Updated: 2/15/2006; 7:04:47 AM.

   Hogg's Blog

            David Hoggard's take on local politics and life in general from Greensboro, NC
        

Wednesday, April 14, 2004

Ogi Overman, in a column to his new weekly paper The Greater Greensboro Observer (no website), opines that the N&R might be plotting to put the Greensboro Generals hockey team out of business.  He comes to his conclusion by, "(p)utting seemingly unrelated facts together, when taken as a whole, have the earmarks of a conspiracy."
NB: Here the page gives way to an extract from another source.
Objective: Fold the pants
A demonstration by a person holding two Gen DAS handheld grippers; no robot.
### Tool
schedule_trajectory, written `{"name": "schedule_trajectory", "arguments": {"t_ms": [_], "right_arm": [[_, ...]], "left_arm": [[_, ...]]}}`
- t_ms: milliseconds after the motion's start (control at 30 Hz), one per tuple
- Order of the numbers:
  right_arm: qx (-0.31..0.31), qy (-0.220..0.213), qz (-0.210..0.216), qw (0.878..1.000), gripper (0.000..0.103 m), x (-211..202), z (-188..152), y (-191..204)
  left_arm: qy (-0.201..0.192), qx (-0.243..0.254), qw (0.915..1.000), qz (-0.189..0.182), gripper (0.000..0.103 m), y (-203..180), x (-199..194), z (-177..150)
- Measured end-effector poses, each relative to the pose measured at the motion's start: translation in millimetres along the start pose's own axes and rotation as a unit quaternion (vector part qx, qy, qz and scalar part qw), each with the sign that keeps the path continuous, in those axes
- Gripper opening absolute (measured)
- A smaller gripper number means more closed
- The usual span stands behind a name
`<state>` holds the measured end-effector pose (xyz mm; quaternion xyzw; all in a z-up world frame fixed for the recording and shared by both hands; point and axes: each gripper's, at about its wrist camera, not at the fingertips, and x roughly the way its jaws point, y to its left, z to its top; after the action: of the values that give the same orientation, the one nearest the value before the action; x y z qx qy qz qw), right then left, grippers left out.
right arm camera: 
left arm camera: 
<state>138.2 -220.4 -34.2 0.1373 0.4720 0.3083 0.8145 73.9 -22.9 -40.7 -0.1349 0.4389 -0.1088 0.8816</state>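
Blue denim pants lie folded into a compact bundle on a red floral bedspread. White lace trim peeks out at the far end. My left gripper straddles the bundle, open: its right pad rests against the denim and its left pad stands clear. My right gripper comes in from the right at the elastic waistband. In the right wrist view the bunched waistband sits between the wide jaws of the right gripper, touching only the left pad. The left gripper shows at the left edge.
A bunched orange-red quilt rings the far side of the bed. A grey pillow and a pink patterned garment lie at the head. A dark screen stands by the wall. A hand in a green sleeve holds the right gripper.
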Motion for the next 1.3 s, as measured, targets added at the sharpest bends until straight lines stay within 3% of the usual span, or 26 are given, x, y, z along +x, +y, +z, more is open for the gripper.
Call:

He cites the "daily newspaper"s lack of coverage, unflattering stories and pictures, and the N&R's position that the City should get out of the hockey business as prime contributors to the team's fall from favor with potential fans.  Overman gives possible reasons for the paper's "bias against the Generals"... some believable... some questionable.
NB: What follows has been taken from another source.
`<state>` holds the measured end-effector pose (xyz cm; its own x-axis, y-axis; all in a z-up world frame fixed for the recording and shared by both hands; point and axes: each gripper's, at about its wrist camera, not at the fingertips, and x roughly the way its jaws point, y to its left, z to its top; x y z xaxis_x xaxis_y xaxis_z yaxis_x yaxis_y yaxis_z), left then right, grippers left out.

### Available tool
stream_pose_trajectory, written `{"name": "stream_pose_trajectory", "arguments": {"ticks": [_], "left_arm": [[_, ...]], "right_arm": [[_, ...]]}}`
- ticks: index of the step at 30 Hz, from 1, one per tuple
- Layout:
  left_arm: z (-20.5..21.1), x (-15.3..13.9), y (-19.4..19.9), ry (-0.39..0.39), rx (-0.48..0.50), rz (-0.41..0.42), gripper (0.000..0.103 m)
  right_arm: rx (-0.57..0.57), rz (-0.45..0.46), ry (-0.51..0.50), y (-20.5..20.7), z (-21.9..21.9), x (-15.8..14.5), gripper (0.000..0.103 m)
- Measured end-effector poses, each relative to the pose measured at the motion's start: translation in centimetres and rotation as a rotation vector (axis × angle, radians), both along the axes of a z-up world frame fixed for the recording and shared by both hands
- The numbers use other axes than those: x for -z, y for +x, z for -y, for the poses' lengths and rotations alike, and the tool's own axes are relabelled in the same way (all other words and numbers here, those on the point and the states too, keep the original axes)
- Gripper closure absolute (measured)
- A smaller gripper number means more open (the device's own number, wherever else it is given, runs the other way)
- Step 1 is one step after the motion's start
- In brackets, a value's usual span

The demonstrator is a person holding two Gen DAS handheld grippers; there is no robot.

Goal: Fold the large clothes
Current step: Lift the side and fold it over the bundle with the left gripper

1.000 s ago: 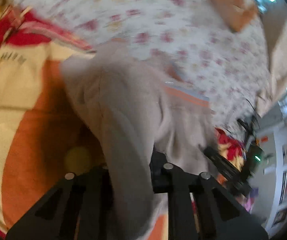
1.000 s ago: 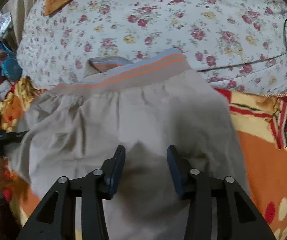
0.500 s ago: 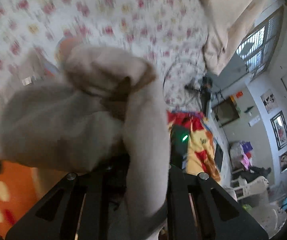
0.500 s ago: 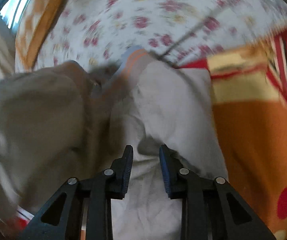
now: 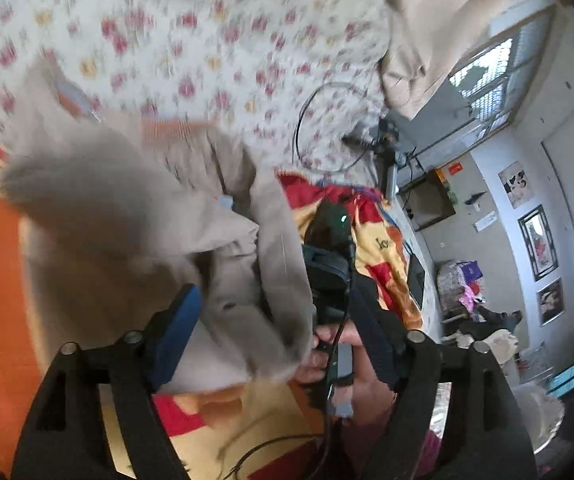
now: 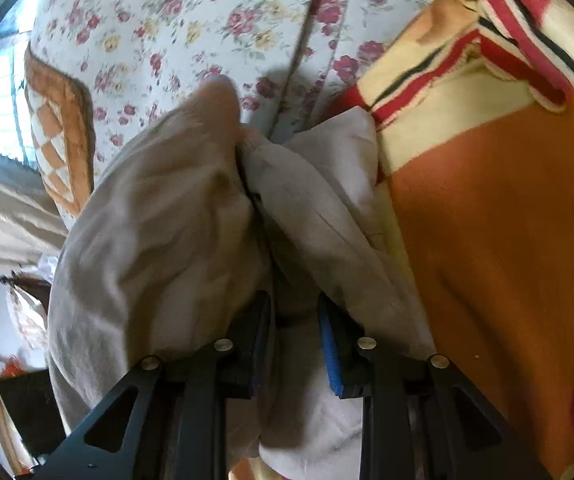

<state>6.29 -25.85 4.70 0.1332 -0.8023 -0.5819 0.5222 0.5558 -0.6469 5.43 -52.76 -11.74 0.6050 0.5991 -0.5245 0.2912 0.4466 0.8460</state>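
Note:
The large garment is a beige piece of clothing (image 5: 119, 216) with an orange and blue striped waistband (image 5: 175, 128), bunched on the bed. My left gripper (image 5: 271, 320) is open, its jaws wide apart, with a fold of the beige cloth lying loose between them. My right gripper (image 6: 293, 324) is shut on the beige garment (image 6: 159, 216), with cloth pinched between its blue pads and heaped up on both sides. The other hand and its gripper handle (image 5: 331, 280) show just behind the cloth in the left wrist view.
An orange, red and cream blanket (image 6: 507, 220) covers the bed under the garment. A floral sheet (image 5: 207, 40) lies beyond it, with a black cable (image 5: 307, 120) on it. An orange checked pillow (image 6: 55, 128) sits at the far left. The room wall with pictures (image 5: 535, 240) is to the right.
My left gripper has opened and let go of the beige cloth, which dropped onto the blanket. My right gripper has closed on the garment and swung left.

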Motion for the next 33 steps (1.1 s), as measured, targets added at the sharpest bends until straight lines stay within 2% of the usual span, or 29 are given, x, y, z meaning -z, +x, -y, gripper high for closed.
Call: {"name": "stream_pose_trajectory", "arguments": {"ticks": [2,3,4,6,7,9,13,15,18,21,26,30,33], "left_arm": [[-1.3,-0.8,0.1,0.06,-0.056,0.072,0.024],[-1.9,-0.7,0.5,0.137,-0.1,0.109,0.024],[-2.1,-0.2,0.8,0.179,-0.123,0.116,0.024],[-3.0,1.6,1.5,0.246,-0.158,0.086,0.024],[-3.2,2.5,1.8,0.262,-0.167,0.064,0.024],[-3.0,4.6,2.1,0.297,-0.185,0.012,0.024],[-1.9,7.6,2.0,0.326,-0.207,-0.052,0.024],[-1.1,8.3,1.5,0.36,-0.213,-0.027,0.023],[0.4,8.8,0.8,0.413,-0.198,0.035,0.023],[0.9,9.4,0.3,0.456,-0.196,0.052,0.022],[-0.6,8.4,0.5,0.425,-0.221,0.024,0.023],[-2.4,5.7,1.7,0.395,-0.304,0.088,0.023],[-2.8,4.5,3.7,0.37,-0.331,0.088,0.023]], "right_arm": [[0.016,-0.021,0.025,-0.4,0.7,0.1,0.078],[0.022,-0.032,0.022,-0.8,1.0,-0.2,0.076],[0.024,-0.034,0.002,-1.1,1.3,-0.6,0.07],[0.033,-0.025,-0.079,-2.0,1.7,-2.1,0.06],[0.042,-0.025,-0.122,-2.4,1.9,-2.8,0.058],[0.077,-0.028,-0.249,-3.5,2.2,-4.6,0.051],[0.136,0.058,-0.406,-4.8,2.5,-8.1,0.051],[0.131,0.092,-0.444,-5.1,2.3,-9.1,0.051],[0.113,0.086,-0.489,-5.2,2.3,-9.0,0.051],[0.098,0.051,-0.465,-3.9,2.0,-8.1,0.051],[0.098,0.042,-0.449,-4.4,2.0,-7.7,0.051],[0.086,0.069,-0.438,-4.6,1.6,-8.3,0.05],[0.076,0.106,-0.479,-4.7,0.7,-9.3,0.047]]}}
  •  they have a vendetta against coliseum director Matt Brown... or
  • "they simply don't care much for hockey"... or
  • "they feel that intensely negative coverage sells more papers"... or
  • "in a tight economy, it's not worth it to send a reporter to each home game"... or

or..."suppose that possibly, just possibly, when the coliseum pared down their ad budget and sliced a portion that in years past has gone to the N&R, the paper decided to play a little tit for tat and slice their coverage budget..."

"...if (that) is the case, the N&R has crossed the boundary of journalistic propriety that no daily newspaper should EVER cross!  It has let sales dictate an editorial position, a clear violation of everything sacrosanct in the world of journalistic ethics."
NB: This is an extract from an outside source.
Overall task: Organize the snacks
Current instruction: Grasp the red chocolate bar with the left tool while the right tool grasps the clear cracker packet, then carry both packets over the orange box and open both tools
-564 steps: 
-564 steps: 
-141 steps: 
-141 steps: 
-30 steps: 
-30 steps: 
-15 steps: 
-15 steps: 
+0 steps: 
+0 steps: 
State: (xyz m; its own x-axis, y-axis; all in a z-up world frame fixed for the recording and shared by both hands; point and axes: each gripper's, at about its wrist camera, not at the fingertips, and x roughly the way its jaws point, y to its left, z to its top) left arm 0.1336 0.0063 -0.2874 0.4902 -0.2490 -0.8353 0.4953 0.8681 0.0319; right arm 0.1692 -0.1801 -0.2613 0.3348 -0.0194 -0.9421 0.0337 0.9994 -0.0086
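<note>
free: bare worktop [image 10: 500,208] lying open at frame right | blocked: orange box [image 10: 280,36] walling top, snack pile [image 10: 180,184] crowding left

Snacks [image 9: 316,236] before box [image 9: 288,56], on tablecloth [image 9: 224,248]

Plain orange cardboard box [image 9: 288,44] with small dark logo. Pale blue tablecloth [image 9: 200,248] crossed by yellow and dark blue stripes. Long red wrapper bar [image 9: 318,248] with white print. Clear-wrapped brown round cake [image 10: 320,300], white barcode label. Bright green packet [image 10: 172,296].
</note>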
Two questions: 1) Is it possible that Ogi knows something to base this charge upon?  2) Why did he feel the need to ascribe journalistic propriety boundaries only to daily newspapers?

***************

In other GGO news, yours truly is heavily quoted in an article by Sam Heib entitled "Bidding Goodbye to Bats, Hello to Undetermined Preservation" about the future of War Memorial Stadium after the Bats leave at the end of this baseball season.  Apparently I continue to be the "go to guy" for WMS snippets and was interviewed by Bill Haas for a similar piece that is coming out in the N&R tomorrow.

The article points out the options and potential renovation/operating costs that Greensboro's taxpayers will be faced with once the 76 year-old, 6000-seat poorly-maintained stadium is relegated to a retirement consisting of playing host to amateur baseball crowds that will, by all accounts, number in the scores.

The cover story and picture features Ed Cone's favorite specialty author, Tristan Taormino who is cumming, again, to Greensboro. 

Pick up a copy of the GGO  if you can find one, I get mine at Bessemer Curb Market.  I asked Heib when he called last week if the paper was going to have a web presence.  He indicated it could be another couple of months but there are plans for it.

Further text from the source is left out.